I read that the whole 2008 “crash” was triggered by 500 billion dollars, which is minuscule amount of the total USA GDP. But i have also read from your blog that Germany has 5X its GDP in synthetics on the book !
*IF the markets are more volatile, does that mean there is LESS threshold due to a minor tremor in the gov or markets?
your insight on how volatility increases with regards the tipping point, and WHY the tipping point may happen would be of great interest.
N From Canadaor

Markets crash when the majority are long and anything can spook them because there is a lack of new buyers coming in to carry the market higher. Some longs try to sell and they find a lack of bids. The crash comes when you hit the no bid and market-makers withdraw. That is the sharp increase in price volatility that is different from volume volatility. With price volatility, there need not be major volume – just a gap and a lack of bids. The event need not even be real – just a rumor.

The panic unfolds because of price movements rather than volume. When large gaps appear WITHOUT supporting news, even professionals sell because they cannot make a decision in a vacuum.

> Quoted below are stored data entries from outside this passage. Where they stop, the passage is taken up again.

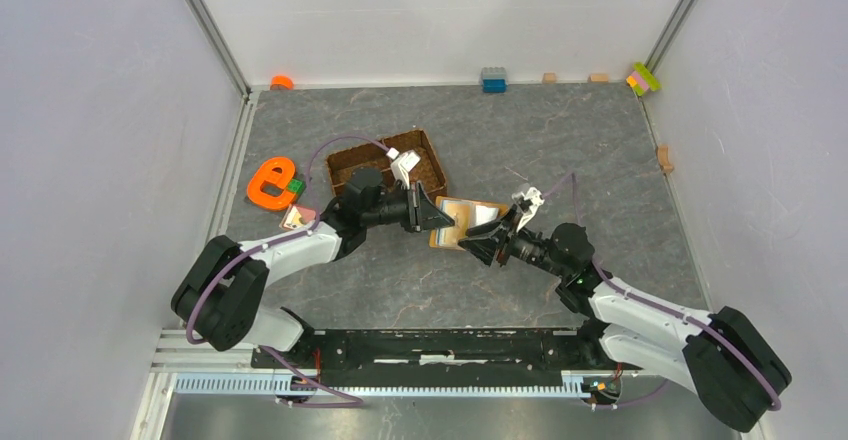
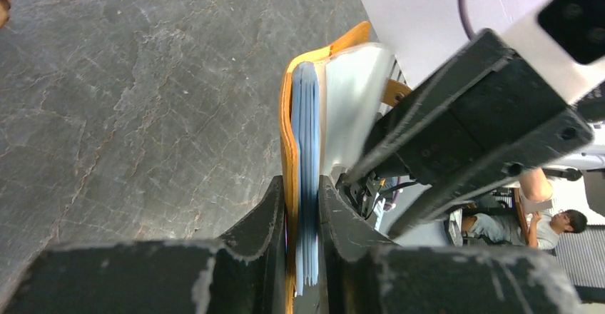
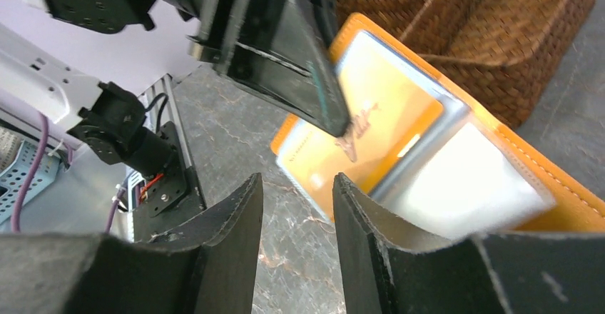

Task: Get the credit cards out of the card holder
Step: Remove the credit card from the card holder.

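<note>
Holder (image 2: 287, 135): open, gripped at edge by left gripper (image 2: 303, 210).
Cards (image 3: 464, 185): kept in its slots.
Right gripper (image 3: 295, 189): jaws parted, empty.

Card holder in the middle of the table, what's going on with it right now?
The left gripper has its fingers closed on one edge of the opened orange card holder, which sits in front of the woven tray. The right gripper is right beside the holder, fingers apart with nothing between them. A pale credit card shows in its slot, so no card looks pulled out yet.
</note>
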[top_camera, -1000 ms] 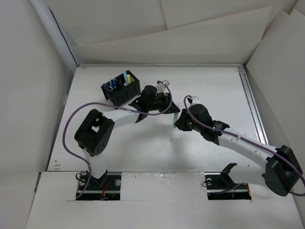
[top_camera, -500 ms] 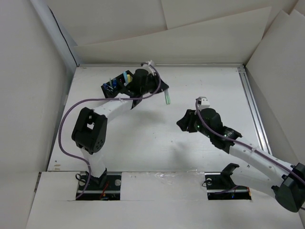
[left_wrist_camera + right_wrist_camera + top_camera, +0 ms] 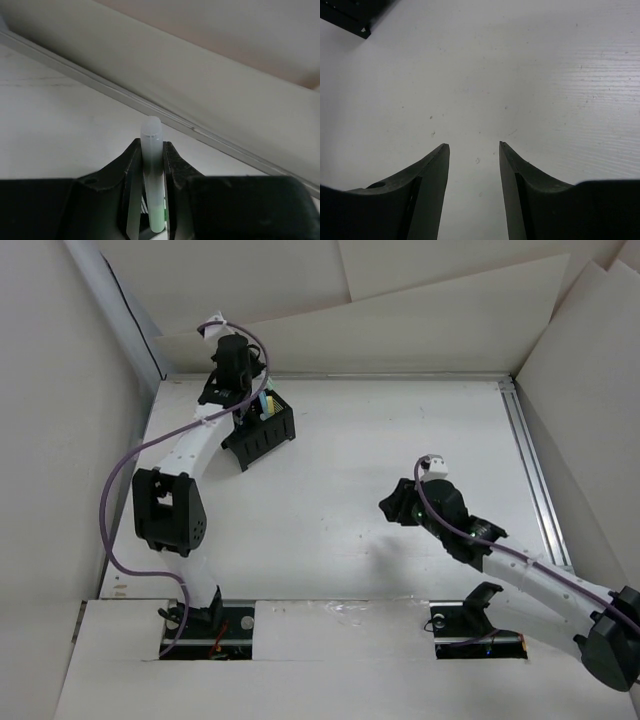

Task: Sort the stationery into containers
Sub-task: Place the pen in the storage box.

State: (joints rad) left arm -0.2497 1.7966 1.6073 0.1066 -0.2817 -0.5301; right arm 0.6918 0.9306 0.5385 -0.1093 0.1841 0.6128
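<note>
Left jaws clamp the green highlighter [image 3: 151,172], pale end sticking out.

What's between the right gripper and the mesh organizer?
Nothing: only bare white table separates the right gripper from the mesh organizer, as the top external view shows.

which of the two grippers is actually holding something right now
The left gripper, shut on a green highlighter with a pale cap. The right gripper is open, with only bare table showing between its fingers.
</note>
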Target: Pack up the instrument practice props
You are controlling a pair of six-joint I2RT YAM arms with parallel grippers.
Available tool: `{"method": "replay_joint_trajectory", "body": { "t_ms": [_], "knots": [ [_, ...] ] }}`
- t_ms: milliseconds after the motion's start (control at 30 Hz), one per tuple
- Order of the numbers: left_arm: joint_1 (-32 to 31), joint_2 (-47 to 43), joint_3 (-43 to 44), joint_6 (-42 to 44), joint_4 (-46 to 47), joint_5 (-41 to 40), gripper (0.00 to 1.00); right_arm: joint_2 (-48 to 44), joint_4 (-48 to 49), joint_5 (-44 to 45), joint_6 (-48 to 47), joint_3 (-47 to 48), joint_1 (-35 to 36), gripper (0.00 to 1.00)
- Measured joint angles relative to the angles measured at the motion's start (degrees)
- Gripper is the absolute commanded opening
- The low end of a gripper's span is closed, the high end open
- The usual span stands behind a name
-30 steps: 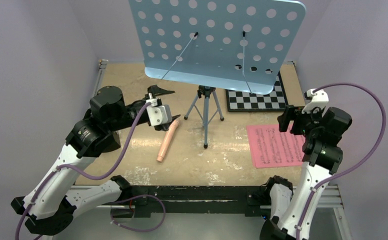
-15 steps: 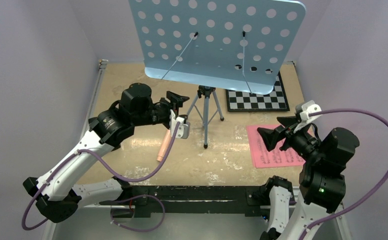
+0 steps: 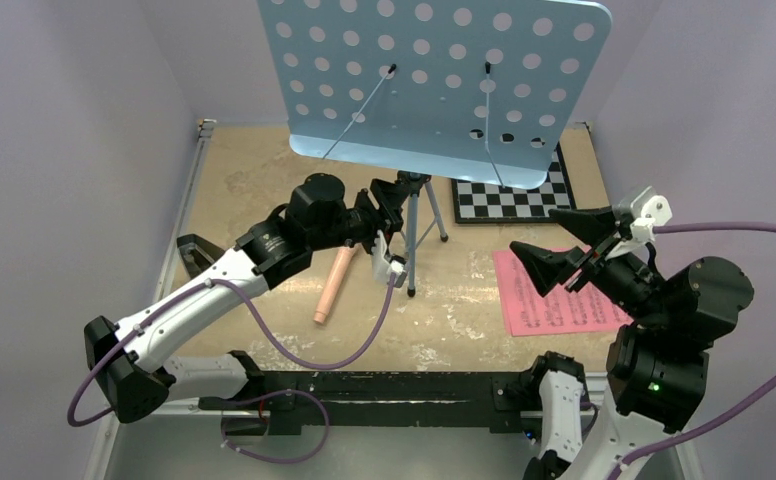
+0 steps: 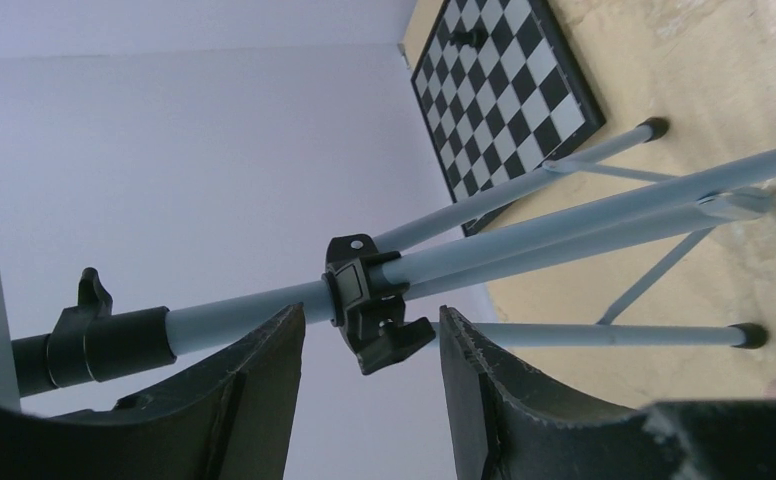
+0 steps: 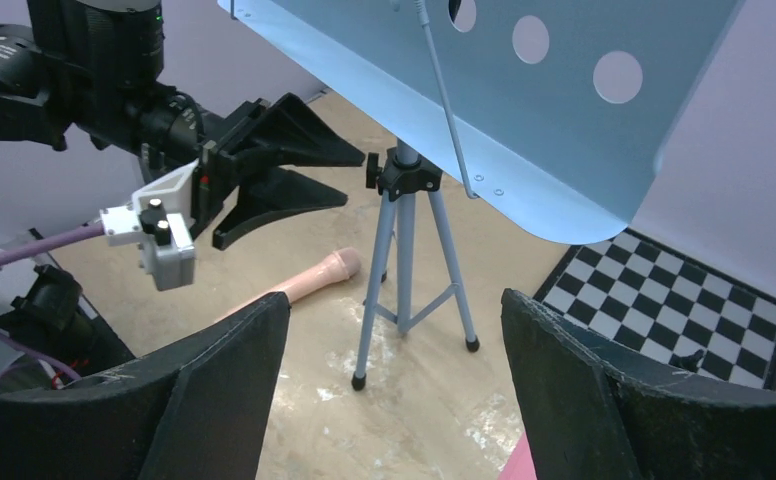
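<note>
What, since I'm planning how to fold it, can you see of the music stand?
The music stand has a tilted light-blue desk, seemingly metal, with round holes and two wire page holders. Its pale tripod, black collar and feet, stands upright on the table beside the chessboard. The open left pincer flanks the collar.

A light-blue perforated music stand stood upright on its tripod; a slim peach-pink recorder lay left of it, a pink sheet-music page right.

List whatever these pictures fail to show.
- Top view: light-blue perforated music-stand desk, upper part cut off by the frame edge.
- Top view: pink sheet-music page, print too small, partly behind the right hand.
- Left wrist view: small black object on the black-and-white chessboard, too small to identify.
</note>
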Motion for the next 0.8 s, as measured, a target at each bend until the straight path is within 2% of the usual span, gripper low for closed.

Yuan : road to Reserve Currency

Gold – Oil – Dollar

QUESTION: Mr. Armstrong; At the cocktail party in Hong Kong I am the one who asked you how China should proceed to make the yuan a reserve currency. You said the rule of law must first protect property and surprisingly you said to issue commodity contracts redeemable in gold. Well, everyone knows whatever you seem to advise China does and very fast. The news is they will now do exactly that. Start a oil contract redeemable in gold. Can you explain why you took this position? You were surrounded at that moment and did not explain in detail why oil should be redeemable in gold.
ANSWER: It was not based upon the rise or fall of gold. The objective is to establish the yuan as a reserve currency until we reach the Monetary Crisis Cycle conclusion. The logical step is to try to boost the yuan as a redeemable reserve currency with stability. You either PEG it to the dollar (unwise for political reasons) or you “LINK” it to gold – but do not PEG it to gold. If you attempt to PEG the yuan to gold, that would fail for you are making the same mistake as Bretton Woods. The only possible way is to “LINK”  it to gold but on a floating exchange rate. That way you are encouraging confidence in the yuan allowing it to be redeemed on a floating basis with gold. Hence, the political risk of the currency is reduced for it could become possible that the currency system breaks apart and politically currencies could be politically frozen and non-redeemable.
This is a long-term structural reform. Do not expect it to be a real game-changer just yet. There will be hype, of course, but we are looking at structural reforms that will take some time. Naturally the hype will claim this is the end of the “petro dollar” for they will use any excuse to call the dollar down. They do not understand that ONLY a rising dollar will break the world monetary system. A lower dollar will buy everyone a lot more time because most foreign borrowing is in dollars. They also are living in the past. The USA is not a net exporter – not an importer.